Даже когда мальчик, едва сменивший первый десяток, на глазах Нагиля и его воинов превратился в имуги и разорвал Ин Гука на глазах его брата Чун Сока, Нагиль не боялся. Убить мальчика, прекратив страдания, было долгом Дракона и долгом самого Нагиля. Он не сомневался и после не испытывал мучений, кроме яростной тоски по погибшему другу.
И даже когда Рэ Вон привел в их мир женщину, совсем юную и для войны, и для возможной смерти, — даже тогда Нагиль не испугался ее и думал, что спасет, вернет домой, как уже вернул первого человека. Его волновали японцы и их продвижение вглубь страны, волновало медленное ополчение и слабые силы армии — но не госпожа, слишком быстро ставшая источником многих трудностей.
Впервые он почувствовал позабытый, почти чужеродный страх за то, что не сумеет справиться, когда Рэ Вон пришел на земли храма Феникса, чтобы забрать ее.
— Она выберет меня и уйдет со мной, — сказал Рэ Вон. Его люди успели перебить всю деревню травников и угрожали его лагерю, но Нагиль слишком поздно осознал, стоя в кругу оседающего пепла и жженых листьев, что проникшая в его сердце игла страха не имела ничего общего с его лагерем.
Страх рос в нем с того самого момента, как Дракон вырвался из него и чуть не убил Рэ Вона, с того момента, как он пришел к порогу храма Алого Феникса и нашел госпожу рядом с ранеными воинами. Она не выглядела испуганной — словно только теперь поняла, где находится, и внезапное осознание вытеснило из нее страхи, оставив только спокойное, ровное свечение ее новых знаний.
Нагиль боялся ее света. Боялся ее — и того, что может погасить этот свет одним своим дыханием. Она была слабой свечой, готовой потухнуть от неосторожного движения его грубой руки. Она плакала, когда думала, что никто этого не видит, и смеялась, когда думала, что на нее смотрят все, и говорила странные, необъяснимые вещи, и шутила так, будто всегда жила в этом мире и знала о мироздании то, что недоступно было ни взгляду, ни мысли Нагиля.
А после она шагала вместе с его войском на север, и кричала и злилась, если его воины говорили за ее спиной неприятные вещи, и не испытывала страха перед неизвестностью, будто заранее знала, что отыщет новую дорогу.
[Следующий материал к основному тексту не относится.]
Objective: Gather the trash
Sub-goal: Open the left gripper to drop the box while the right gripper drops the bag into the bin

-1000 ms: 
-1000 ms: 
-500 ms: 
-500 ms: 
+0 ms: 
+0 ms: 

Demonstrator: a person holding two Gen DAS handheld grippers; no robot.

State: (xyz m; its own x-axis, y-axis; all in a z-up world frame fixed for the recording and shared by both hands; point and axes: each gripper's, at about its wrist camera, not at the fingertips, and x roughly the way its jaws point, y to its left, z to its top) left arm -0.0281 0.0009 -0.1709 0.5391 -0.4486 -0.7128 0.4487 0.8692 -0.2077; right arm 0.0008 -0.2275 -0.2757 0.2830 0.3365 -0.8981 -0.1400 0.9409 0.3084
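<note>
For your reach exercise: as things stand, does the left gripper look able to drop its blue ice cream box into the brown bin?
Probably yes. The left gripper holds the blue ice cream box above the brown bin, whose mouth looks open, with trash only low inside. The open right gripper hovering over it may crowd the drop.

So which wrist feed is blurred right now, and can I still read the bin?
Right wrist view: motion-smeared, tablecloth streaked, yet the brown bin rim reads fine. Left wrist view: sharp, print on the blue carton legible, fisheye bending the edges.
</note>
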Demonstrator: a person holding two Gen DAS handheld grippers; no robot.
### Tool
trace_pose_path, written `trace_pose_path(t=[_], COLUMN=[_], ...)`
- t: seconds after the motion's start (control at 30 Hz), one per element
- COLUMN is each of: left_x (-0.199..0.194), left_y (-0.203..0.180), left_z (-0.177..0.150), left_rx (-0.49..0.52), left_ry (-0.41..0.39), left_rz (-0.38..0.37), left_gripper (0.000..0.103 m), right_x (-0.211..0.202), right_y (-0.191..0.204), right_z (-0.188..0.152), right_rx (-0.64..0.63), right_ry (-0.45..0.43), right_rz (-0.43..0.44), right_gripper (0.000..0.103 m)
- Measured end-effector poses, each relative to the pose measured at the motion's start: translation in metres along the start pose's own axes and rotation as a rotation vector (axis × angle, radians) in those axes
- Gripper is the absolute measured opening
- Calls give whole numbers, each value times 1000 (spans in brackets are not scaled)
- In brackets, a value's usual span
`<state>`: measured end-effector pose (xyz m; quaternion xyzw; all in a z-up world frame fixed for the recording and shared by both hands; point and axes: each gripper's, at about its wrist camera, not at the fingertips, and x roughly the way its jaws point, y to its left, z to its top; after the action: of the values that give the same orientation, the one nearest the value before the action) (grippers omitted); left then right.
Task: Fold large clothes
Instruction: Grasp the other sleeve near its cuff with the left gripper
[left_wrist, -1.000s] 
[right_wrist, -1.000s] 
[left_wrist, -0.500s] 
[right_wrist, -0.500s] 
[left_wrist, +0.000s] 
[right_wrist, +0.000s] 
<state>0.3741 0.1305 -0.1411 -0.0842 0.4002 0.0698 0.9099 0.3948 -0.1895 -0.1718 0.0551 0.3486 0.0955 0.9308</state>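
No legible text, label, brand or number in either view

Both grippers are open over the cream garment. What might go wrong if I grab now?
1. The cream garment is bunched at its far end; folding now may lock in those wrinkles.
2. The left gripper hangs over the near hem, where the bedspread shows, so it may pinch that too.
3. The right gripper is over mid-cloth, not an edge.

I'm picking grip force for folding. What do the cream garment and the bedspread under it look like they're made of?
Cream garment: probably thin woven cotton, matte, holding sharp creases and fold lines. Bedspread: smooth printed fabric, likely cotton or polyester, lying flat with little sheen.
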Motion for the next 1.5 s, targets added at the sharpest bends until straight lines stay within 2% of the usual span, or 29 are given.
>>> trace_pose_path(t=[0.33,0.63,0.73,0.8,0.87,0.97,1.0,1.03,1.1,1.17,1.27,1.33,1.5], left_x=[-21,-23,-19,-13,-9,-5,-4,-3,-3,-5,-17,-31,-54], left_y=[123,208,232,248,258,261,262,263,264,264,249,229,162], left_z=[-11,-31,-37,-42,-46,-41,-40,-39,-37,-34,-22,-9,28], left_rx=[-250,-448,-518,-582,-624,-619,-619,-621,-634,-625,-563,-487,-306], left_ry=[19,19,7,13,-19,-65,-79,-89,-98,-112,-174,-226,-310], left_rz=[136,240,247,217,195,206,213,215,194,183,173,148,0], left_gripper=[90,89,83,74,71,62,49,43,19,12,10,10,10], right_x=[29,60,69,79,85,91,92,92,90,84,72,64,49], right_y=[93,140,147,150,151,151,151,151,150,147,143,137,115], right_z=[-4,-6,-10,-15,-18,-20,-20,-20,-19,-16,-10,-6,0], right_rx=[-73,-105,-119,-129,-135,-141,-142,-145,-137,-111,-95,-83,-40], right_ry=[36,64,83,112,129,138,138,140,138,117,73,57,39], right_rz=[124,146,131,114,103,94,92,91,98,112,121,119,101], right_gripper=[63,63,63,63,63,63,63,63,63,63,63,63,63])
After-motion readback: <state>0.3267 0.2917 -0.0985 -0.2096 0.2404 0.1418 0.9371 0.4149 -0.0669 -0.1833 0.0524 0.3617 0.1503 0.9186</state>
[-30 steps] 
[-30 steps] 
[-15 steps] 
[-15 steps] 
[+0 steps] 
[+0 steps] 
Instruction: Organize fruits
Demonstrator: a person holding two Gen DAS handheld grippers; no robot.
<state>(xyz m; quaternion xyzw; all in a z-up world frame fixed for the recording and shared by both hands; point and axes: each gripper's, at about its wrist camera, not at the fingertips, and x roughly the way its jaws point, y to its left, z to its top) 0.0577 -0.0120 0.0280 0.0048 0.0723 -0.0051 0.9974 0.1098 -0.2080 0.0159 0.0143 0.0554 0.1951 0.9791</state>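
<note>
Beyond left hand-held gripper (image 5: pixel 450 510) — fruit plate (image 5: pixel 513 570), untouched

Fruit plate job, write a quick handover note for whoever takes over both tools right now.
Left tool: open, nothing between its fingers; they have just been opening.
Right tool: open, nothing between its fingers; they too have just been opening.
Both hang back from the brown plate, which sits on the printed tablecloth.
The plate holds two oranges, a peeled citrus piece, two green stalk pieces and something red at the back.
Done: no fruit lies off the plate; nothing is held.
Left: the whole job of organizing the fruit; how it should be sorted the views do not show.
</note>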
Нагиль следил за ней днем и ночью и мучился угрызениями вины, атаковавшей в самое сердце преступным образом, как королевский шпион, и невольно — гоня неконтролируемую тягу спрятать госпожу от любого дуновения ветра — приближался к ее свету. Шаг за шагом, мысль за мыслью, теперь наблюдая, как разгорается он из слабого язычка пламени в целый костер. Огонь, говорила Лан, делает тебя слабым, Огонь ослабляет Дерево. Нагиль знал это, чувствовал, как отдает силы пламени госпожи.